Date: Jan 3, 2013 10:08 AM
Author: dpb
Subject: Re: textscan: handling spaces in fixed-width data

On 1/3/2013 7:23 AM, David wrote:
> Hello everyone, please consider the following simple example, with
> fixed-width-data (here: 1-digit per data):
>
> myString = '12 45 78';
> a = textscan(myString,repmat('%1d',1,9));
> b = textscan(myString,repmat('%1d',1,9),'TreatAsEmpty',' ');
>
> What I want to have is something like
> {1,2,<empty>,4,5,<empty>,7,8,<empty>}, i.e. spaces should be treated as
> empty/undefined value.
>
> But, what I get for a AND for b (they are identical!) is:
> {1,2,4,5,7,8,<empty>,<empty>,<empty>}
>
> Maybe I did not understand the "TreatAsEmpty"-option very well?! Do you
> have any advice how to use textscan for this?
>
> I have to read huge amounts of data, so the rowwise evaluation as
> characters/strings in combination with str2double seems not to be a good
> solution for me.


You're at the conundrum in scanning fixed-width text input in Matlab--it
just simply doesn't know how (im[ns]ho it's just broke)

About all you can do is the workaround you describe above or read as
character and do a mass substitution of the blank w/ another character
that won't be silently eaten no matter what...

Sotoo

str=strrep(myString,' ','b');
b = textscan('%1d','TreatAsEmpty','b');

Trouble is that even here the return value will be '0', not [] so if
zero is a possible value as well you're still stuck because textscan()
'emptyvalue' argument is ignored for non-delimited files as well.

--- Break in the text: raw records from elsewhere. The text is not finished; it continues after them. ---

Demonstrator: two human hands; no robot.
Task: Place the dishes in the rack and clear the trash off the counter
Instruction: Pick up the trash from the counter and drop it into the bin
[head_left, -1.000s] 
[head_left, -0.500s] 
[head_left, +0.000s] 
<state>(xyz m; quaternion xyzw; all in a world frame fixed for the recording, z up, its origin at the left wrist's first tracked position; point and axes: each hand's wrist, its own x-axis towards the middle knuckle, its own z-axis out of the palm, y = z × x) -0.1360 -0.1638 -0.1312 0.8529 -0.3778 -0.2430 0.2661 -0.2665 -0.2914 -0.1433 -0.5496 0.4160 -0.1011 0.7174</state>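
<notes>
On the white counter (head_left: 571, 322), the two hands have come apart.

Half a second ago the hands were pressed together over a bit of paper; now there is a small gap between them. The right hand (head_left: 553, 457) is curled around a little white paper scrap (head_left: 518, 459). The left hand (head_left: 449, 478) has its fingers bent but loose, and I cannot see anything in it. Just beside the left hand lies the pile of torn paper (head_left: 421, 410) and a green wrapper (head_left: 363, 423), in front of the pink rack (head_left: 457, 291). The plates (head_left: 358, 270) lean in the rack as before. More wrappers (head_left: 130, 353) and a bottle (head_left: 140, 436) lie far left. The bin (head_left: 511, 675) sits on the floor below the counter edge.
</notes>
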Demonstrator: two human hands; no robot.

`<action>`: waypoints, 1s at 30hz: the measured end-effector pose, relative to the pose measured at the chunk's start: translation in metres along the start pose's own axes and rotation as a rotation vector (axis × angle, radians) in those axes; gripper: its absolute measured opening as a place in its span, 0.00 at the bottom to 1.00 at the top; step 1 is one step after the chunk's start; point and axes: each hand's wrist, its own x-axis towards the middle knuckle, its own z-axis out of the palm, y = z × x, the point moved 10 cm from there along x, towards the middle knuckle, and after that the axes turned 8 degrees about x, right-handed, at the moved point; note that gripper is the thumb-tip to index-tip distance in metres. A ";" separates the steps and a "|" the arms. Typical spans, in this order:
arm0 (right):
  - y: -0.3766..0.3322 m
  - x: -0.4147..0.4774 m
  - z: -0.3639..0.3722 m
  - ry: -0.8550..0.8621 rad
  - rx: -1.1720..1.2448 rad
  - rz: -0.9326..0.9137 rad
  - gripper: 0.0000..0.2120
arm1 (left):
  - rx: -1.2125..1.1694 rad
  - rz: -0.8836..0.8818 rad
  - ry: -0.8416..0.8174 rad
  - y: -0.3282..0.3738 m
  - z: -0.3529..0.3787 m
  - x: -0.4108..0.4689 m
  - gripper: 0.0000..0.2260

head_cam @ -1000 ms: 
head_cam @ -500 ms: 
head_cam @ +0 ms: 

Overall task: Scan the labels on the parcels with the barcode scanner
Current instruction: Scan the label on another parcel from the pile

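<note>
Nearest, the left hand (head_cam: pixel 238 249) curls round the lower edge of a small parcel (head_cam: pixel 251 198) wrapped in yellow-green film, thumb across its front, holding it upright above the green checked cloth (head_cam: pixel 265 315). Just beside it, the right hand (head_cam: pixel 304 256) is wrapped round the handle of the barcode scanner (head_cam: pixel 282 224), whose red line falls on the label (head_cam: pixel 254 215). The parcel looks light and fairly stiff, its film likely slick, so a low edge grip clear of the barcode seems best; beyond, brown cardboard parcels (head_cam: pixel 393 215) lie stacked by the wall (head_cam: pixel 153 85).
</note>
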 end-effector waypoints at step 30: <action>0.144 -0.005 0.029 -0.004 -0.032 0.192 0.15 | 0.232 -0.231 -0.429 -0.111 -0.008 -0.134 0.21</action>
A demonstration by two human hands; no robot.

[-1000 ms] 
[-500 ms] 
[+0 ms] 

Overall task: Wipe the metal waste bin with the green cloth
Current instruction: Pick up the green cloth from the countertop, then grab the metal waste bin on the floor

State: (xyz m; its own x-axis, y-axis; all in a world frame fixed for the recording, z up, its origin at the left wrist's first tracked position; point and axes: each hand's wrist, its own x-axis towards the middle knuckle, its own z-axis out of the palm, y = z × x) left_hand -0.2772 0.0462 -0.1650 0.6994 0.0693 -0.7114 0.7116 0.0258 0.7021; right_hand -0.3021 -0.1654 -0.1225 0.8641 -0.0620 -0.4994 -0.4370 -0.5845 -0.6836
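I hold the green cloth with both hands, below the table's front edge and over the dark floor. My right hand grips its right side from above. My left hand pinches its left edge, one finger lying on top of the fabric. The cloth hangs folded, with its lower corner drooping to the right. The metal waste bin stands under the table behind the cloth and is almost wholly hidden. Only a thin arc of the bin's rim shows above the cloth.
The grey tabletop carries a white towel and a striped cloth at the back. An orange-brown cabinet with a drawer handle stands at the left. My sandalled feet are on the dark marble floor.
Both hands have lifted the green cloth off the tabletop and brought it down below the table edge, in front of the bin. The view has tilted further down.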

textscan() is useful but it still has warts...of course, w/ fixed-width
fields, there's no parsing in Matlab that doesn't. :(

In reality, probably your best bet is to create the file as delimited as
painful as that sounds.

If you're comfortable w/ Fortran, in the past I've written mex-files
that use Fortran FORMAT statements to deal w/ the problem is another
workaround.

I don't know what TMW won't take this on as a challenge despite it being
an issue since day 1...other things are more glamorous it seems.

--